Daniel Schwabe: @yaronK – sorry, I really don't believe that. They serve entirely different purposes. I could see Semantic Wikipedia being based on top of dbpedia…

Sebastian Schaffert: @Yaron: which would make sense, why are they separate in the first place …

Sebastian Schaffert: well, at the moment, DBPedia is based on Wikipedia

Daniel Schwabe: @YaronK (perhaps that's what you meant?)

Sebastian Schaffert: adding the DBPedia-way of querying data to Wikipedia would make sense

Yaron Koren: No, I'm talking about adding SMW (for instance  ) to Wikipedia.

Yaron Koren: Wikipedia could then be queried directly.

Sebastian Schaffert: same result, isn't it (or even better)

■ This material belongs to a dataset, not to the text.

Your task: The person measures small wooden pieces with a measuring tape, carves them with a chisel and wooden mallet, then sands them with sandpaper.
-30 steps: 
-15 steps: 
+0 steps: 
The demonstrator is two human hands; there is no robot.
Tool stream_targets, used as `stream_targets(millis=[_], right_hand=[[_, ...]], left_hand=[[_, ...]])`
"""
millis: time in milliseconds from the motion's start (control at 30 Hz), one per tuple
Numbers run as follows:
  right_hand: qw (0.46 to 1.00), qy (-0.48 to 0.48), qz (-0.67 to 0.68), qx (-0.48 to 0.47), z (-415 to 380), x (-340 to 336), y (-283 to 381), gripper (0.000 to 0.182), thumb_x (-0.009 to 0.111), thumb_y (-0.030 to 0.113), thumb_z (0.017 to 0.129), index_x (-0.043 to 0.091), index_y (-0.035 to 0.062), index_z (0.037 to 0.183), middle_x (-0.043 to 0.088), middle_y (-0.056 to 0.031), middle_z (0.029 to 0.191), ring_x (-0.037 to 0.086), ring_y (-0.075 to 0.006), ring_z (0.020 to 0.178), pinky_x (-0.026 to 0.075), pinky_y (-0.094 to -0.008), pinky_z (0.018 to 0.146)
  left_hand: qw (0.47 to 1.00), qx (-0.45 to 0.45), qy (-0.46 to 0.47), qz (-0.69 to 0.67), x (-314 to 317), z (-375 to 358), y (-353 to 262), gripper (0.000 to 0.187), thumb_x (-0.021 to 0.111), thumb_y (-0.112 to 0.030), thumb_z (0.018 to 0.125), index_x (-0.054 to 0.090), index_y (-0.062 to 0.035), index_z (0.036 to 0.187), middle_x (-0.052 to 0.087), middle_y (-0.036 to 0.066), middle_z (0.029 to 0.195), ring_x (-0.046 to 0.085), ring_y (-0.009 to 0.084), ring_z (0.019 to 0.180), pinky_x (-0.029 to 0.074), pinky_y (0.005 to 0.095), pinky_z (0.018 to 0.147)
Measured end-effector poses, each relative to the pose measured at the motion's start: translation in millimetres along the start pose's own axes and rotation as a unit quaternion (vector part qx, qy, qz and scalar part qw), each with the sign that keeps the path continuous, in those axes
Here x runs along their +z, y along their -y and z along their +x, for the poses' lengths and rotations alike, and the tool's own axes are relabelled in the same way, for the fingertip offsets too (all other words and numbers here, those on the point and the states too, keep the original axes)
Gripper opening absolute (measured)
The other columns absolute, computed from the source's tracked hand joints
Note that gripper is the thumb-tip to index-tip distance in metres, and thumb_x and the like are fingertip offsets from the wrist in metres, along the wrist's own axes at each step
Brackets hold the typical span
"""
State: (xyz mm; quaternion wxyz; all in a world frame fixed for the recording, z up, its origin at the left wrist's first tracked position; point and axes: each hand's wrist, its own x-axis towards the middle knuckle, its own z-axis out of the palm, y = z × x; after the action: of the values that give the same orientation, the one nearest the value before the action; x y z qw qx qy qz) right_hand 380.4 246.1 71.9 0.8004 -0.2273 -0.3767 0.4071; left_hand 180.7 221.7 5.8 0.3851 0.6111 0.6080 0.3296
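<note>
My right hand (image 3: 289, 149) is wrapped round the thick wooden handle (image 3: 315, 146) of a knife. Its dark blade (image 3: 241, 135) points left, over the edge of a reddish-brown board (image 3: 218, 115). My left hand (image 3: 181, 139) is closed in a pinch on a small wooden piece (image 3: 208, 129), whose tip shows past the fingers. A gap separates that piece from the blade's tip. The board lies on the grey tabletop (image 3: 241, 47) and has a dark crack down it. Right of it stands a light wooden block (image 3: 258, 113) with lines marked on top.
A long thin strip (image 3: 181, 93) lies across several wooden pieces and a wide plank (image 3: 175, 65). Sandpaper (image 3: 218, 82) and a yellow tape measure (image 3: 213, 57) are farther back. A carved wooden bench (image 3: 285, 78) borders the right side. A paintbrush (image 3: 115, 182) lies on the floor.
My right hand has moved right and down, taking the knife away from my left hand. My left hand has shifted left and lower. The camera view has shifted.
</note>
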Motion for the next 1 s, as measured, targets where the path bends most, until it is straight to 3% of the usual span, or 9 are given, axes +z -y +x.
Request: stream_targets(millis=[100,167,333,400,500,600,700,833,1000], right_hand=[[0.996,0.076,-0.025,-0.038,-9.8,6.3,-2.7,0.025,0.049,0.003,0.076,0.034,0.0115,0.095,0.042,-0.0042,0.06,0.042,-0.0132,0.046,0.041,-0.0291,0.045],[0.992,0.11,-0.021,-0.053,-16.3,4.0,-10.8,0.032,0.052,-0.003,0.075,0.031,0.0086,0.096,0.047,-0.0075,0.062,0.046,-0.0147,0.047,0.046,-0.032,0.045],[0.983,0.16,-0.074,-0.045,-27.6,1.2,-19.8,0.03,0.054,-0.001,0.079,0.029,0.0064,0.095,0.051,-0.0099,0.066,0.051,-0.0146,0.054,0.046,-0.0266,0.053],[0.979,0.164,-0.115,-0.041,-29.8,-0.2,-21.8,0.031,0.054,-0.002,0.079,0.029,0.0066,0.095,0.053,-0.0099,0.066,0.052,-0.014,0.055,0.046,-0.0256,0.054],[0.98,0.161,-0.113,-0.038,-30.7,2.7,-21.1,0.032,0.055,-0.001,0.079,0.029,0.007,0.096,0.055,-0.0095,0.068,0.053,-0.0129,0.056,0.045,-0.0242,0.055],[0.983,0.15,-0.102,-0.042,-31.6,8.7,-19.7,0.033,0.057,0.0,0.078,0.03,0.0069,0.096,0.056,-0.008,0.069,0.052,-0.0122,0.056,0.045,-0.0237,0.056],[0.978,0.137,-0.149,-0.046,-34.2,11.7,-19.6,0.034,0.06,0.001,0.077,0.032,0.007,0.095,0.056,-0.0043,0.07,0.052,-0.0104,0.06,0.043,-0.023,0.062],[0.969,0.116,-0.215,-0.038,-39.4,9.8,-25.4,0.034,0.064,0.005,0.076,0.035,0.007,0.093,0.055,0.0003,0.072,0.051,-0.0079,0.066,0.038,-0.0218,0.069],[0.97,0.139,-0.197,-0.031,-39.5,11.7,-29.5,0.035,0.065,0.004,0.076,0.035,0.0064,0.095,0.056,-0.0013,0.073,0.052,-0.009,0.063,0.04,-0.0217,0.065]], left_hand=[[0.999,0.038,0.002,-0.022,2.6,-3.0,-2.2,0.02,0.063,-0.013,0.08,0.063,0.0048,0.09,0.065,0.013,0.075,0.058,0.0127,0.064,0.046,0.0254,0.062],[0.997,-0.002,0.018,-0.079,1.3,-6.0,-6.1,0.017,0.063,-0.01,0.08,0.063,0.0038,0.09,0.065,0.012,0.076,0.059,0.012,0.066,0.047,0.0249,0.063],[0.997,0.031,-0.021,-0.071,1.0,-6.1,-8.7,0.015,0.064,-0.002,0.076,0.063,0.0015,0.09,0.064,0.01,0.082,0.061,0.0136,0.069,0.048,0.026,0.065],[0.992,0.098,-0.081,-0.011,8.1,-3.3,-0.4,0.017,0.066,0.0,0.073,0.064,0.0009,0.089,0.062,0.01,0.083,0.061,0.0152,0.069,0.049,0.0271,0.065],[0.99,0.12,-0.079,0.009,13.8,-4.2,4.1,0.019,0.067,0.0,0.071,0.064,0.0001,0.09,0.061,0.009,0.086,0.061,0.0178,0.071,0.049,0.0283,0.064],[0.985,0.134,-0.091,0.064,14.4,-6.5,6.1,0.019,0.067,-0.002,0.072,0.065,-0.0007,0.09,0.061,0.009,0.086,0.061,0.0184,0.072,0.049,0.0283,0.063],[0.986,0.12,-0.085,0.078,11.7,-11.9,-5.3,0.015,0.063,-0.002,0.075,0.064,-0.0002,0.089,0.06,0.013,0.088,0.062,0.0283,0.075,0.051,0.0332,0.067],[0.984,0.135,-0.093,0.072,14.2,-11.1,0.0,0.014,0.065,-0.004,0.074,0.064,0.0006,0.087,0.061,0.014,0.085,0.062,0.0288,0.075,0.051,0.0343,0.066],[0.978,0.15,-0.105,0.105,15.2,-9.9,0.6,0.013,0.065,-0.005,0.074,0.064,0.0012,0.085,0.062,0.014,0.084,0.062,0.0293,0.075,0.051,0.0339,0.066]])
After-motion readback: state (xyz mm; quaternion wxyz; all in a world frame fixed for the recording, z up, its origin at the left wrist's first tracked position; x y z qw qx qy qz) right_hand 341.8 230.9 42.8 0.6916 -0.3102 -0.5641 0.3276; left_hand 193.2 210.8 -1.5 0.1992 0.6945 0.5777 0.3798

Sebastian Schaffert: that's what I meant

Daniel Schwabe: @sebastian – one of the advantages of dbpedia is having a sparql endpoint. It enables powerful interfaces such as the Explorator I mentioned above

Markus Krötzsch hears echo

Sebastian Schaffert: yes, but Wikipedia could offer the SPARQL endpoint

Daniel Schwabe: In addition, you could always have the (Semantic) Media Wiki interface, as you said

Sebastian Schaffert: instead of having it separate

Sebastian Schaffert: I disa
gree with Mike – OWL must prove that it is useful or otherwise we dump it

Sebastian Schaffert: (my challenge …  )

Christoph Lange: one more thought about namespaces: I think they are needed if links should remain easy to author. LinkByName actually requires one flat namespace, wich is not practical for structuring knowledge, but full URIs are hard to author

Daniel Schwabe: +1 to ChristophL

Sebastian Schaffert: @Christoph: link lookup can be done differently

Harold Solbrig: @Markus (wrt namespaces) – indeed, namespaces have no semantic significance, which is why they work out ok as a part of the name itself. The key, however, is disambiguation – especially when you are referencing outside resources that have not coordinated their names. The classic example is the NCI has a class called "Agent", which includes drugs and other delivery mechanisms. NCI_Agent is needed…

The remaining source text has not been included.